## Task to complete:
Your answer must consist of exactly the lines below, starting with the line with "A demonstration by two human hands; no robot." and going on through the line with "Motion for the", and nothing else.

## Provided material:
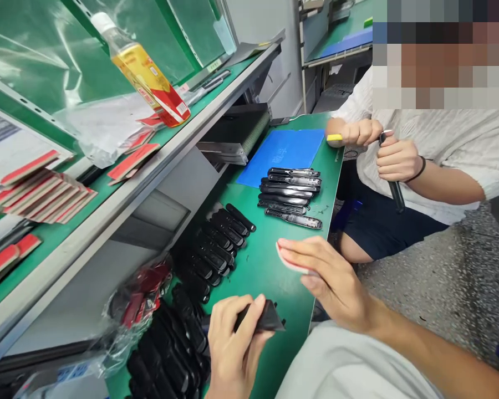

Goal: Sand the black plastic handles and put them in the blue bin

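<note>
**Two small pieces, pinched and held**

The left hand (233, 346) curls closed around a wedge of matte black plastic (266, 318), at the near end of a smooth green bench mat (270, 288). The right hand (328, 277) holds a thin pale pad with a red edge (289, 260) in bent, closed fingers above the mat.

Farther along the mat, a tight row of slim black plastic bars (291, 191) lies just beside a flat blue sheet (280, 155). Heaped black plastic parts (216, 244) crowd the mat's shelf side, near the left hand. Past that edge sit a clear plastic bag of red scraps (139, 299) and a grey metal shelf (120, 194) bearing stacked red-edged strips (45, 194) and a yellow-and-red labelled bottle (149, 77). Across the mat, a co-worker's hands (382, 149) grip a long black bar (395, 194) and a yellow-tipped tool (335, 138).
</note>
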Motion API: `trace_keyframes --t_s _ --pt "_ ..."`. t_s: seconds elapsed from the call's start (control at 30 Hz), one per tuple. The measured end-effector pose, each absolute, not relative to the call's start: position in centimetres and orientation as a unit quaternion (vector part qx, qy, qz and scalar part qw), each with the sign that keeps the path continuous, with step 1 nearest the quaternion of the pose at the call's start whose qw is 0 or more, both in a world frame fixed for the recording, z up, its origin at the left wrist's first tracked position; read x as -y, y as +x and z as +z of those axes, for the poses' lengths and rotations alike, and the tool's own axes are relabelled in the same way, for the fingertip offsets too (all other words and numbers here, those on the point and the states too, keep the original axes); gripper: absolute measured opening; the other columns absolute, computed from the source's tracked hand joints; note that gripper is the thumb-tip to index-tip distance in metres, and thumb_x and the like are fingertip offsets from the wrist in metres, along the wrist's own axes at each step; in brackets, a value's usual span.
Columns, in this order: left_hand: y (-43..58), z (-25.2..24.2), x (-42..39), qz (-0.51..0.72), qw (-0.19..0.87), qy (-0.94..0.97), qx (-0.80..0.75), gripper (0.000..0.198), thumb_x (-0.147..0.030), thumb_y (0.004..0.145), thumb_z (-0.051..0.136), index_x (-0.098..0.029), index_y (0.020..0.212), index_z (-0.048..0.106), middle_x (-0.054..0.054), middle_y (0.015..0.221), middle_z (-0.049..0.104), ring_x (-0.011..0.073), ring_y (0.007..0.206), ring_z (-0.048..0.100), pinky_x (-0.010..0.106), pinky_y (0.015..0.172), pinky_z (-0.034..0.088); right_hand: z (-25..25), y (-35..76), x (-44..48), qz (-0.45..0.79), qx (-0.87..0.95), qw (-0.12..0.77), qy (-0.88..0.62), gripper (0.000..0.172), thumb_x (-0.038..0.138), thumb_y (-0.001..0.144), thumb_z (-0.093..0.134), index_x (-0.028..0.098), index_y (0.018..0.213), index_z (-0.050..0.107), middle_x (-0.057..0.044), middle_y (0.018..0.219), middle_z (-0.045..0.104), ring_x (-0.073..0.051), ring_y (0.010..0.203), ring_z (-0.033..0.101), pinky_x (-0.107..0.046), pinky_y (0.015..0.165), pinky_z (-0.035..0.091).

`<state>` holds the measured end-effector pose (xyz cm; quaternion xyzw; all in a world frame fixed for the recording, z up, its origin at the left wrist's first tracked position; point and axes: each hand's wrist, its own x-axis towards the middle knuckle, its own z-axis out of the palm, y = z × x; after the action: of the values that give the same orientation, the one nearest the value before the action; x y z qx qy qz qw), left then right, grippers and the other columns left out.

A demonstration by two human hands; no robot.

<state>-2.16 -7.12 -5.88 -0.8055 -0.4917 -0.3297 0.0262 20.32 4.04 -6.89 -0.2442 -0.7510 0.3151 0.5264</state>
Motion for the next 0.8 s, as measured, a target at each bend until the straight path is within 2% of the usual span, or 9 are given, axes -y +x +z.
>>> trace_keyframes --t_s 0.17,0.3,0.33,0.47,0.57,0.6,0.67,0.73,0.8 --pt "-2.1 -6.3 7.2 -0.331 -0.013 -0.801 0.499 0.057 -0.016 0.09 0.059 -0.026 0.145 0.047 0.011 0.105 0.06 0.0238 0.096 0.056 0.039 0.078 0.051 -5.9 20.4 -0.4 0.311 0.775 0.531 -0.142 0.041 0.03 0.102 0.043 0.019 0.142 0.047 -0.013 0.137 0.063 -0.025 0.117 0.062 -0.046 0.097 0.047" --pt "-2.1 -6.7 7.5 -0.319 -0.06 -0.793 0.516 0.057 -0.02 0.092 0.057 -0.029 0.147 0.044 0.009 0.098 0.063 0.0214 0.088 0.058 0.035 0.072 0.052 -6.6 21.0 1.9 0.316 0.828 0.46 -0.056 0.041 0.021 0.1 0.048 0.029 0.14 0.05 -0.001 0.111 0.077 -0.016 0.085 0.071 -0.029 0.076 0.054" --pt "-2.1 -6.8 7.6 -0.318 -0.068 -0.789 0.521 0.057 -0.021 0.092 0.057 -0.029 0.147 0.044 0.009 0.099 0.063 0.0213 0.088 0.058 0.035 0.073 0.052 -6.8 21.1 2.0 0.317 0.832 0.453 -0.045 0.043 0.02 0.099 0.048 0.03 0.141 0.048 0.0 0.11 0.078 -0.014 0.083 0.071 -0.028 0.073 0.055" --pt "-1.9 -7.0 7.7 -0.351 -0.108 -0.768 0.525 0.053 -0.024 0.092 0.057 -0.03 0.145 0.048 0.01 0.106 0.064 0.0236 0.093 0.059 0.037 0.077 0.052 -6.3 20.5 1.6 0.332 0.814 0.467 -0.095 0.054 0.026 0.098 0.052 0.032 0.149 0.036 -0.005 0.123 0.072 -0.022 0.101 0.071 -0.041 0.086 0.054" --pt "-1.6 -6.8 7.5 -0.398 -0.174 -0.68 0.591 0.048 -0.022 0.09 0.061 -0.031 0.137 0.057 0.008 0.103 0.065 0.0207 0.09 0.061 0.033 0.077 0.053 -5.6 20.3 1.5 0.37 0.819 0.436 -0.034 0.051 0.028 0.098 0.052 0.039 0.146 0.04 0.0 0.113 0.077 -0.019 0.089 0.074 -0.034 0.074 0.056" --pt "-1.3 -6.6 7.4 -0.435 -0.2 -0.623 0.618 0.045 -0.024 0.088 0.064 -0.029 0.133 0.061 0.007 0.1 0.065 0.0188 0.086 0.061 0.03 0.076 0.053 -5.5 20.6 1.5 0.38 0.816 0.435 -0.02 0.052 0.028 0.098 0.052 0.038 0.147 0.039 0.0 0.113 0.077 -0.019 0.09 0.074 -0.033 0.075 0.056" --pt "-0.8 -5.7 6.7 -0.535 -0.273 -0.481 0.639 0.045 -0.031 0.084 0.07 -0.027 0.128 0.063 0.003 0.089 0.062 0.0138 0.072 0.058 0.024 0.064 0.052 -5.7 21.3 1.4 0.396 0.778 0.483 -0.071 0.05 0.027 0.099 0.049 0.033 0.148 0.039 -0.004 0.125 0.071 -0.022 0.106 0.07 -0.039 0.089 0.053" --pt "-0.2 -4.5 5.5 -0.615 -0.361 -0.341 0.612 0.045 -0.038 0.082 0.072 -0.025 0.124 0.062 -0.004 0.071 0.051 0.0079 0.051 0.045 0.018 0.042 0.04 -6.4 21.8 1.5 0.409 0.697 0.559 -0.188 0.041 0.029 0.102 0.042 0.031 0.142 0.048 -0.008 0.135 0.064 -0.028 0.123 0.06 -0.05 0.103 0.043" --pt "0.2 -3.4 3.9 -0.65 -0.445 -0.232 0.57 0.041 -0.046 0.084 0.068 -0.024 0.118 0.062 -0.01 0.059 0.032 0.0046 0.039 0.025 0.016 0.031 0.021 -7.5 21.4 1.9 0.476 0.61 0.576 -0.265 0.036 0.034 0.102 0.041 0.029 0.133 0.058 -0.009 0.141 0.058 -0.03 0.131 0.051 -0.051 0.106 0.039"
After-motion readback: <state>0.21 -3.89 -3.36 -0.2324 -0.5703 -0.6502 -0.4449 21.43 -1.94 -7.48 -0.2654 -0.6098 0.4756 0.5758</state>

## Task solution:
A demonstration by two human hands; no robot.

<state>-2.16 -7.12 -5.88 -0.8055 -0.4917 -0.3297 0.0262 20.32 4.04 -6.89 -0.2442 -0.7510 0.3151 0.5264</state>
Motion for the next 0.8 s, as measured, a target at each bend until the straight path is within 2% of the usual span, or 9 are given, axes -y +x +z.

This exercise has been answered in full.